At Hilo Sugar Company there were three mainlines, the Piihonua to Puueo main on the south, the Wainaku main going straight up hill from the mill, and the Kaiwiki Main that came from the North.  You can still see remnants of these flumes over Wainaku Street and the Hawaii Belt Highway was large concrete overpasses.

Another sugarcane term that has oddly transitioned into other crop language is “LiliKo”.  This term refers to the sugarcane shorts or small pieces of cane left over from harvesting.  There was a whole crew established to gather the small pieces of cane and get them to the flume or during machine harvesting to the roadside for loading into the trucks.  In mechanical operations the pushrakes and cranes just could not pick up these short segments of cane.  The gleaning or final pick up round of harvesting was called “LiliKo”.  After sugarcane operations ended and I moved into management of Macadamia and more recently coffee, I noted the field crews referring to the final clean up round of nuts under the trees or the stragglers of coffee cherry on the trees as the Liliko round.  “Get not too much nuts Mr. Cross, you know, ‘dis “liliko”….  I would chuckle inside thinking of what they were saying about sugarcane, but knowing they were referring to a completely different crop.  I have also heard the use of the phrase with sweet potatoes and ginger fields that abound on the Hamakua coast.
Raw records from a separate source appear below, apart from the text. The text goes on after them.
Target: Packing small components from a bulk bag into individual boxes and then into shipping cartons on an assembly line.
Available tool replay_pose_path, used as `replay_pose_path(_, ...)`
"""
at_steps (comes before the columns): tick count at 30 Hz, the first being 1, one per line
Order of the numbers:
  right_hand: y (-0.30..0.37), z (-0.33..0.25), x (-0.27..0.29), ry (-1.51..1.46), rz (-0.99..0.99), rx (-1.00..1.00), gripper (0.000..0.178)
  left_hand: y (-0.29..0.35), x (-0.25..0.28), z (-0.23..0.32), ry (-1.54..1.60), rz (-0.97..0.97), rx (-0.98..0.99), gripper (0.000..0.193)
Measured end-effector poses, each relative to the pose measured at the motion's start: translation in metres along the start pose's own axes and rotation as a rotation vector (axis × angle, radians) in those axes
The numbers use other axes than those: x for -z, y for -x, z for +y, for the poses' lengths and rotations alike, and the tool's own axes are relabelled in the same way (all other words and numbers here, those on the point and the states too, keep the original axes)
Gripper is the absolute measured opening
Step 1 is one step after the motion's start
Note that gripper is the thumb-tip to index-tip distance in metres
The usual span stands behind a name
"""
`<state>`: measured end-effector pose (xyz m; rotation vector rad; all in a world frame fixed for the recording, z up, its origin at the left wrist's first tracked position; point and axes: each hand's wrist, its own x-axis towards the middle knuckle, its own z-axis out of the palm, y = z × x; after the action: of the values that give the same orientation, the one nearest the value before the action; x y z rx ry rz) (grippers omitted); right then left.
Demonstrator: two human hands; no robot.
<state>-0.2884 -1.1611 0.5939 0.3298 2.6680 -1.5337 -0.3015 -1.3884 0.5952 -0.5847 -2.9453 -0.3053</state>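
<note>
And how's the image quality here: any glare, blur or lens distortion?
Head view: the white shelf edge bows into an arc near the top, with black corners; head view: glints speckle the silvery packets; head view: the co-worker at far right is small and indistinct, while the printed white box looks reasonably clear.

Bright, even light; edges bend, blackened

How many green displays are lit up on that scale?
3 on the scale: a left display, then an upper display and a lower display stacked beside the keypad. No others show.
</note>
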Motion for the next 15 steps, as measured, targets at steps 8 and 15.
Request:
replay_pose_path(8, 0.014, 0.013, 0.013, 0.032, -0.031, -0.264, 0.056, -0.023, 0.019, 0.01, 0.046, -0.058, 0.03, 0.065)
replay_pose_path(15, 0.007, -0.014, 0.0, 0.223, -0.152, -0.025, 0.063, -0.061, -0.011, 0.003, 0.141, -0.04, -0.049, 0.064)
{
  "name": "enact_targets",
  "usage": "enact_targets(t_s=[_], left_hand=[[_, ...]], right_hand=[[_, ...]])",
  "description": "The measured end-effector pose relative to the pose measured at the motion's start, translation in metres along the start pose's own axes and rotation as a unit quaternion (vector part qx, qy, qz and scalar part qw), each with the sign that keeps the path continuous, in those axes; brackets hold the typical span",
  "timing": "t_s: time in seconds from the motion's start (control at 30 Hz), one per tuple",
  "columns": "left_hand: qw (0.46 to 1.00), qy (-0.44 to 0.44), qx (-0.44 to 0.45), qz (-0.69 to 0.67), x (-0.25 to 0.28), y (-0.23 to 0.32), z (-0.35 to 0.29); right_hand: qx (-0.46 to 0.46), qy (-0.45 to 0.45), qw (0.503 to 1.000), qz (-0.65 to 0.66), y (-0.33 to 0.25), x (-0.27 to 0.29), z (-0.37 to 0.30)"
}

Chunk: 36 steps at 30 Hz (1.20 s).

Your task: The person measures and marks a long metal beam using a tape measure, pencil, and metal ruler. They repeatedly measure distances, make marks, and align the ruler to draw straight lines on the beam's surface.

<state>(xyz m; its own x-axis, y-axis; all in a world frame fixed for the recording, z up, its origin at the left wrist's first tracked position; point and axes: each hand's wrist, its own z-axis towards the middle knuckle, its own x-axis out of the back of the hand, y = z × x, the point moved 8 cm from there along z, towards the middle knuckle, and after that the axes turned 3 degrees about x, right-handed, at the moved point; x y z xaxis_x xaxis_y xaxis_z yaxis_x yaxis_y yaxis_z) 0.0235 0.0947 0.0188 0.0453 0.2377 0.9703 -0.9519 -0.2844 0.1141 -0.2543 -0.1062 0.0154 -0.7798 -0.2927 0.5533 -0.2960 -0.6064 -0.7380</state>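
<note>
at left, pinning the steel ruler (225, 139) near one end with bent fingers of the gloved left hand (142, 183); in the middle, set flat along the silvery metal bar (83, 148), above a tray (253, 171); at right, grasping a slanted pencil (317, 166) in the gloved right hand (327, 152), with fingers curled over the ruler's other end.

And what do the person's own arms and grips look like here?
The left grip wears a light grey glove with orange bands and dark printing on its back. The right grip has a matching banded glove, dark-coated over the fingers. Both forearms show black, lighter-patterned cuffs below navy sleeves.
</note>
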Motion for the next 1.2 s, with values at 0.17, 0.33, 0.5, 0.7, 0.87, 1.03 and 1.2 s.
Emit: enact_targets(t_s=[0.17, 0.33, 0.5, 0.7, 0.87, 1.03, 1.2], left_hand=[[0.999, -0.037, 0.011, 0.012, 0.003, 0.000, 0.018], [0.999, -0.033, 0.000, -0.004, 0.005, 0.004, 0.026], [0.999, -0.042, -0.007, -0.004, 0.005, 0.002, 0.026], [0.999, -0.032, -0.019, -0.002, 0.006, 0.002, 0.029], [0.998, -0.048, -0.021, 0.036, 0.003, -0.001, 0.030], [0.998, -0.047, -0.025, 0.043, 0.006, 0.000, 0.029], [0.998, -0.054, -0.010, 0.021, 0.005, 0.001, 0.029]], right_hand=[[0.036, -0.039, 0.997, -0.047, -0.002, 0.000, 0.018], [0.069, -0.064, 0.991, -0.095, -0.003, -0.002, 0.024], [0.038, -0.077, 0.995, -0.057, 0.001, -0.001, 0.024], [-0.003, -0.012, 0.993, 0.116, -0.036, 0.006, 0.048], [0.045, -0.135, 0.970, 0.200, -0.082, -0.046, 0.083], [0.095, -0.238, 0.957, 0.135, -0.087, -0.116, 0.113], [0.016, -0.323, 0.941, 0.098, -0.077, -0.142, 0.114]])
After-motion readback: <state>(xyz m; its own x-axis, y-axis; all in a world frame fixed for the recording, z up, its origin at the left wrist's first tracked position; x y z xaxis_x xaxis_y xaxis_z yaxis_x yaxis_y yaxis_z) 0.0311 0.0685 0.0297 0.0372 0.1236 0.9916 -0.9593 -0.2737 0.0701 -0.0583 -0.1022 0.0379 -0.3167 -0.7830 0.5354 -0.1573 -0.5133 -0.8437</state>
How about some other unique sugarcane terms:  “Pani Paper”, that’s plastic sheeting that was used to dam up the irrigation canals or flume intakes, Pani is Hawaiian for a Dam, thus Plastic sheet was called Pani-paper.  How about HanaWai Man, I’ve used that term in past articles.  That’s an irrigation man, one who “works water”…Hana Wai.  “The Hanawai man directed water in the ditch using panipaper and many panipins”, (panipins were 36” stakes used in conjunction with the plastic).